Mind the Gap

There is a generational gap between adults and children. There always has been and always will be. However at this specific point in history the gap is more significant than ever. We’ve all heard parents or other adults use the line; “I remember when I was your age. I know what it’s like!” This is now simply not true. We don’t know what it’s like. Childhood has changed, adolescence has changed, being a teenager and young adult has changed.

This generation of kids have been born into a world of computers, tablets, smart phones, games consoles, wireless internet and social media. They are digital natives, it all makes sense to them, it’s their reality. The older generations are digital immigrants, we didn’t grow up in this world, we don’t know what it’s like to surf the internet as a child. It’s nearly the norm for younger children to be handed a tablet or a parent’s smart phone to keep them “occupied” during down time.

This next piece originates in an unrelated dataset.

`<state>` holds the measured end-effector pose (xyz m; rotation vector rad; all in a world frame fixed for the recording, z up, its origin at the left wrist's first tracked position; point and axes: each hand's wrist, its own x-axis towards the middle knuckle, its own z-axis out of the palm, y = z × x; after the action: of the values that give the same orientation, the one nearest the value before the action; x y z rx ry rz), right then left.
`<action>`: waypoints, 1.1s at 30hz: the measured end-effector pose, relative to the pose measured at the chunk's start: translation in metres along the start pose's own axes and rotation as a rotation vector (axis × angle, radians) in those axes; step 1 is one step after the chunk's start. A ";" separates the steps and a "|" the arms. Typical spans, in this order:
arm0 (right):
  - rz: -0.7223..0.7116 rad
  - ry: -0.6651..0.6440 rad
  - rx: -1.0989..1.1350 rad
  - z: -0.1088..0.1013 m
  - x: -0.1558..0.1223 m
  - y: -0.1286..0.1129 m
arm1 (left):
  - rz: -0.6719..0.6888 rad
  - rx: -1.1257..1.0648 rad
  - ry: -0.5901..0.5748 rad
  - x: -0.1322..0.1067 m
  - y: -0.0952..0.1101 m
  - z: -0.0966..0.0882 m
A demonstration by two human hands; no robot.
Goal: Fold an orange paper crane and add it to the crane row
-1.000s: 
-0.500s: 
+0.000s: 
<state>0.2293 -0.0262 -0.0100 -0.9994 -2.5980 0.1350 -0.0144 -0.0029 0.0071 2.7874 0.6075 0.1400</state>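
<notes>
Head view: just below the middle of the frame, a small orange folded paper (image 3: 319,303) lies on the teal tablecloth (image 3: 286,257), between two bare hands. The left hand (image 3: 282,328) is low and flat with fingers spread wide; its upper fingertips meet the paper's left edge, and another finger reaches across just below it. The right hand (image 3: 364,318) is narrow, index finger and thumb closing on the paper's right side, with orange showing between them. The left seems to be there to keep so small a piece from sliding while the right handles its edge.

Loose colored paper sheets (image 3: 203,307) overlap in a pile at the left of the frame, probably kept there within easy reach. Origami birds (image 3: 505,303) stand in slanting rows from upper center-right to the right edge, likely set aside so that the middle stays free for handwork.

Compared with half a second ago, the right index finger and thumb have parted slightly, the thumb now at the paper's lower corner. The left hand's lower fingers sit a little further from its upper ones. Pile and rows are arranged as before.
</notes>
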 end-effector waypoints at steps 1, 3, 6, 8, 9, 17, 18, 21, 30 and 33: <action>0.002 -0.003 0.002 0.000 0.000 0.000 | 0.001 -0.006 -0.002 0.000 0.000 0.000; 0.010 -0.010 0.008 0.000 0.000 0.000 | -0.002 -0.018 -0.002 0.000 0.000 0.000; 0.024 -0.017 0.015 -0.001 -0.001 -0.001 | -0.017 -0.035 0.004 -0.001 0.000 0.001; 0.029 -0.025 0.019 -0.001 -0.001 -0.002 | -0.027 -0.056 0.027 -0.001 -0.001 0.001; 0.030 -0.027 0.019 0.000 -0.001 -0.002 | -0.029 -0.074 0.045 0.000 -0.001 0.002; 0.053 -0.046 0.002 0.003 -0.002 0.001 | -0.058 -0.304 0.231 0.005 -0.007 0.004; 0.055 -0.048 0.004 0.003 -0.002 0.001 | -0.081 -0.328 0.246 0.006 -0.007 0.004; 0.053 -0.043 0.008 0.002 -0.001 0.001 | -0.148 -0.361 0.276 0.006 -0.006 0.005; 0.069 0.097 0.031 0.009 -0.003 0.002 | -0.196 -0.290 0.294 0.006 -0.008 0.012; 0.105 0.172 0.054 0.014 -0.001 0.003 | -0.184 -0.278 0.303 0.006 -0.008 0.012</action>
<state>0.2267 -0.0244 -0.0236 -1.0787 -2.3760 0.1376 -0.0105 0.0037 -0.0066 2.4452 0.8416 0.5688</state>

I have met parents who have been experiencing difficult behavior from their children and when examining their weekly routine this includes hours playing games consoles alone in their rooms. Call of Duty and Grand Theft Auto are just two examples of extremely violent and explicit games that children as young as 8 years old are playing even though they are certified 18. It is deemed okay as it keeps them “occupied.” Grand Theft Auto in particular includes sexual content, prostitution and violence toward women.
Pornography and social media are combining to totally change the landscape of being a teenager today. Young boys are able to access graphic pornography from a very young age and this is conditioning them in terms of their attitudes and behaviours toward sex and relationships. Young girls are having to deal with porn saturated boys who have expectations based on what they have learned from pornography.
In my recent experience as a community youth worker I have heard from young people who are dealing with the aftermath of being pressured into sending pictures to their then boyfriend, pictures which have subsequently been shared online. The emotional impact of this breach of trust and humiliation at such a vulnerable age is hard for adults to even contemplate. When we were young you had to go out to get bullied. You were safe at home.

I spoke to a 16 year old girl from Derry recently and she showed me that she has 1500 friends on Facebook most of whom she has never met. She told me that she receives requests for pictures all the time from teenage boys, this is normal. She also receives pictures, which she finds amusing. There’s a huge selection of social media sites and tools to choose from and most parents are unaware of how these work and which ones their children are using. An ominous phenomenon is that many teenage boys have a Facebook page simply to advertise their snapchat in order to receive and send images.
Parents and responsible adults need to educate themselves. Be aware, make yourself aware, make the effort. Simply saying “I haven’t a clue about those things” doesn’t wash anymore. This is serious, our children can be scarred for life right in front of our noses. Find out about Child Sexual Exploitation (CSE).

There is also a need for better, updated, relevant education around sex and relationships for boys and girls. This should include information about pornography and explicit games and the way it influences harmful sexual attitudes and practices.